Son çeyrek asırdır siyasi, ekonomik ve askeri açılardan ivme kaydeden Çin, özellikle ekonomik hamlelerle İslam dünyasını siyasi konularda baskılama politikasını uygulamaya koymuştur. Fakat İslam dünyası, Çin ve ABD dışında üçüncü bir yolun olduğunu unutmamalı, Doğu Türkistanlı kardeşlerimiz reel politik kaygılara kurban edilmemelidir.

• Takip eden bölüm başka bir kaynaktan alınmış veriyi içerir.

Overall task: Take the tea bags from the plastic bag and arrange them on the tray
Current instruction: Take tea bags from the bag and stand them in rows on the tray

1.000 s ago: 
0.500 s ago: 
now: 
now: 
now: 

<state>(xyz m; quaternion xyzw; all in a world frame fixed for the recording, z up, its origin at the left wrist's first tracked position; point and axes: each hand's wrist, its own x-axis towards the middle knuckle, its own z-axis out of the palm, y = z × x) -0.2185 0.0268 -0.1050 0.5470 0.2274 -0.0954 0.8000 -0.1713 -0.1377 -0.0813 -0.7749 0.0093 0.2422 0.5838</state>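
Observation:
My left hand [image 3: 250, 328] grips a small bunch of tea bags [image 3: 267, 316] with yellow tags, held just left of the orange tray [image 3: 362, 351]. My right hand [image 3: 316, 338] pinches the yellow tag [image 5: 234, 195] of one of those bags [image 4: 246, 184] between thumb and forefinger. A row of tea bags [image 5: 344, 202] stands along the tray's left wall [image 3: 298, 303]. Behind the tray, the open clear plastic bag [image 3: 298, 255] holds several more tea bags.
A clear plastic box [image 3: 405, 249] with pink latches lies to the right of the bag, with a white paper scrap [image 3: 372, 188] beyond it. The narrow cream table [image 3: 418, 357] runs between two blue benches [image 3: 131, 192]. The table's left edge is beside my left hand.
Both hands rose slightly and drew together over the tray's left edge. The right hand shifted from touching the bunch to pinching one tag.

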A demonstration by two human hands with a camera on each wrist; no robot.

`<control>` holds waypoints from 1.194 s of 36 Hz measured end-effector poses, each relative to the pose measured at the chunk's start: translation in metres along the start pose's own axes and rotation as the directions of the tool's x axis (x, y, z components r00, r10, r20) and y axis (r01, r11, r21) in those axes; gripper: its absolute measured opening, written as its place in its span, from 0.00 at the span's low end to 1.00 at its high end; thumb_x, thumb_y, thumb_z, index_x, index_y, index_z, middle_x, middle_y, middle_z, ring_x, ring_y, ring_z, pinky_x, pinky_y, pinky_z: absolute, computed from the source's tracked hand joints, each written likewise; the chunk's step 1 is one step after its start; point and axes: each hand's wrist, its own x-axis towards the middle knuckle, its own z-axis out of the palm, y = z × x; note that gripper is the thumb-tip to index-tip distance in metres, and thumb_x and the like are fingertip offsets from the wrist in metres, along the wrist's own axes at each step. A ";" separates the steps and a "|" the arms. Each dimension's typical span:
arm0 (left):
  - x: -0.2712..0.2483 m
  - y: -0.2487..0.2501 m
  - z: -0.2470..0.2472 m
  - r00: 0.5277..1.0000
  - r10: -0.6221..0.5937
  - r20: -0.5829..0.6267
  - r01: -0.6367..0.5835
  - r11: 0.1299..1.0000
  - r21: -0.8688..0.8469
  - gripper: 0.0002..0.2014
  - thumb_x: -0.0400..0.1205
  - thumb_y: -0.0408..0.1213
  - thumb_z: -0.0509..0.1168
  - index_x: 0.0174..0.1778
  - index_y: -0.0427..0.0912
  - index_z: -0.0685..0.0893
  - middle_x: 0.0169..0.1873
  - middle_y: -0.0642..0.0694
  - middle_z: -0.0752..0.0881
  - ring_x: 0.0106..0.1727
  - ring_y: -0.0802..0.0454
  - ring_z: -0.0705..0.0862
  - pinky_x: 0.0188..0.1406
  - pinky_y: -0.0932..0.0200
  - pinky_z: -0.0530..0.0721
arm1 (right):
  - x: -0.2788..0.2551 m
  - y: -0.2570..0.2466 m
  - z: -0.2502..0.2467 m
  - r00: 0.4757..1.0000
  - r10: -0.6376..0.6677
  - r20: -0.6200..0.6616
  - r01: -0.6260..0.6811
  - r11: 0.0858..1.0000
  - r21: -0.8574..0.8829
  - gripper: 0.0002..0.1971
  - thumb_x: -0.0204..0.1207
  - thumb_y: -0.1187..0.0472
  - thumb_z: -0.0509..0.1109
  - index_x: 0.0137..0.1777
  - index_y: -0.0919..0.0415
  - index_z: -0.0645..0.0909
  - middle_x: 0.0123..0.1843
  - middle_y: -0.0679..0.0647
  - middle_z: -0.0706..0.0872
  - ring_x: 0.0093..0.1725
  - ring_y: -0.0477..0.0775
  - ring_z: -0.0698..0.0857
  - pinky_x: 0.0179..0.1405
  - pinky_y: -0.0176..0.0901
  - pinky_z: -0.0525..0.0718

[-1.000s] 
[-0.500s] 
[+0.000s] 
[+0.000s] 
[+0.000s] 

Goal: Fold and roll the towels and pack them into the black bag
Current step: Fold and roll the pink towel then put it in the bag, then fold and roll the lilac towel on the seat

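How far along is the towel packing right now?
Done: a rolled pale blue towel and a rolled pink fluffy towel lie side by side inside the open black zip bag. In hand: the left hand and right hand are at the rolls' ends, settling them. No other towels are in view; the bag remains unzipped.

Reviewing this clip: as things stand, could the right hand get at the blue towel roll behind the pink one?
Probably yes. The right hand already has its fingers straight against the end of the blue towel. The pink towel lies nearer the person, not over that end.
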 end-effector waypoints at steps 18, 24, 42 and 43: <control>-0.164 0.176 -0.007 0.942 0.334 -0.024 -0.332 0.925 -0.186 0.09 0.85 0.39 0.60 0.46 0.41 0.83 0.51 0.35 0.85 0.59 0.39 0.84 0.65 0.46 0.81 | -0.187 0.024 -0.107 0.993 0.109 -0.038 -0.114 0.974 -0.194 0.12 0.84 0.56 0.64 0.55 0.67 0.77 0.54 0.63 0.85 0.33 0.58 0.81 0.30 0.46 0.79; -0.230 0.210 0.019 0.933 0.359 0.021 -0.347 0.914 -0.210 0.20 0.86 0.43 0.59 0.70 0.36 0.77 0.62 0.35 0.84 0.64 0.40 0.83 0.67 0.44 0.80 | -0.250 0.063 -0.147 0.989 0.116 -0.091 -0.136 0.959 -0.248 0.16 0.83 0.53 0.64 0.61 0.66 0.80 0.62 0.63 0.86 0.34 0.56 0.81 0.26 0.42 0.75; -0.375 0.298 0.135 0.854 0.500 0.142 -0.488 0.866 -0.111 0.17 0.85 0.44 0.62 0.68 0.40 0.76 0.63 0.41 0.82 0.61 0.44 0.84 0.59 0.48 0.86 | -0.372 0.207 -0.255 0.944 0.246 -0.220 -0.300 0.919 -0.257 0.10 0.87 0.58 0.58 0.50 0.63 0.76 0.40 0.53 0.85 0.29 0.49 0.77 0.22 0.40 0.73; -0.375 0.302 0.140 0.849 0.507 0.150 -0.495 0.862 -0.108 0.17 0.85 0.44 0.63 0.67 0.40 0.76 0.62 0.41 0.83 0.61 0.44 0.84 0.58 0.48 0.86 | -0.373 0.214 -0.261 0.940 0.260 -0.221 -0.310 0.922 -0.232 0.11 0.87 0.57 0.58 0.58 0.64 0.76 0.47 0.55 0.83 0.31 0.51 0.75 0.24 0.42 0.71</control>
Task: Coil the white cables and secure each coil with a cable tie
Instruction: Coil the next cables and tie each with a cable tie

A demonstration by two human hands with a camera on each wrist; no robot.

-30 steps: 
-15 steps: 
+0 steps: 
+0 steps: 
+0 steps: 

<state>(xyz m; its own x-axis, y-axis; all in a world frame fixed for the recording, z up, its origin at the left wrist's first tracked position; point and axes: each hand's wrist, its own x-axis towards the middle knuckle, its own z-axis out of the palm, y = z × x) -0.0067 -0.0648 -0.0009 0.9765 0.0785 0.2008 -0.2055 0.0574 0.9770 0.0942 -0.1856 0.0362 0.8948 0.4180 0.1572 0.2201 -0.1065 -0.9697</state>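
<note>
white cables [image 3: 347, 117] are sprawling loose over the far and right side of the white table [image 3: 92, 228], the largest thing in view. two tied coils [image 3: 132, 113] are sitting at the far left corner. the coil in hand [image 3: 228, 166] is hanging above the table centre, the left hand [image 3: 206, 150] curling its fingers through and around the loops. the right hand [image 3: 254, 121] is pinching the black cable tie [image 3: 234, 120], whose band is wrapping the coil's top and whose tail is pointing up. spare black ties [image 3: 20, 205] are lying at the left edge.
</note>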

Çin uluslararası hukuka aykırı olarak Doğu Türkistan’da yapmış olduğu tüm hak ihlali uygulamalarının hesabını uluslararası mahkemelerde vermeli, bunun için İslam İşbirliği Teşkilatı (İİT) uluslararası toplumu, Gambiya-Myanmar örnekliğinde olduğu gibi acil göreve davet etmelidir. Başta İslam ülkeleri olmak üzere hak ve hukuka, insan haklarına riayet eden bütün ülkeler konunun takipçisi olmalıdırlar." diye konuştu.

"Çin’in insanlık dışı hukuksuz uygulamaları tüm dünyada yüksek sesle duyurulmalıdır"

Tüm vicdan sahiplerini Çin'i boykot etmeye çağıran Kaya, son olarak şunları kaydetti: "Sivil Toplum Kuruluşlarının Doğu Türkistan’ı ziyaret etmeleri sağlanmalı. Bu ziyaretler doğal ve durum tespiti yapılabilecek ortamlarda gerçekleştirilmelidir. Bölgede iletişim kurulacak kişilerin ziyaret sonrasında başlarına bir şey gelmeyeceği garanti altına alınmalıdır.

Tüm dünyadaki vicdan sahipleri, Çin hukuksuz uygulamalarına son verinceye kadar Çin mallarını boykot etmelidir. Çin dünya çapında sadece ekonomik hamleleriyle değil aynı zamanda lobi faaliyetleriyle de dikkat çekmektedir. Çin’in kirli lobi faaliyetlerine dikkat etmek gerekmektedir. Çin’in insanlık dışı hukuksuz uygulamaları tüm dünyada yüksek sesle duyurulmalıdır." (Mehmet Fatih Akgül-İLKHA)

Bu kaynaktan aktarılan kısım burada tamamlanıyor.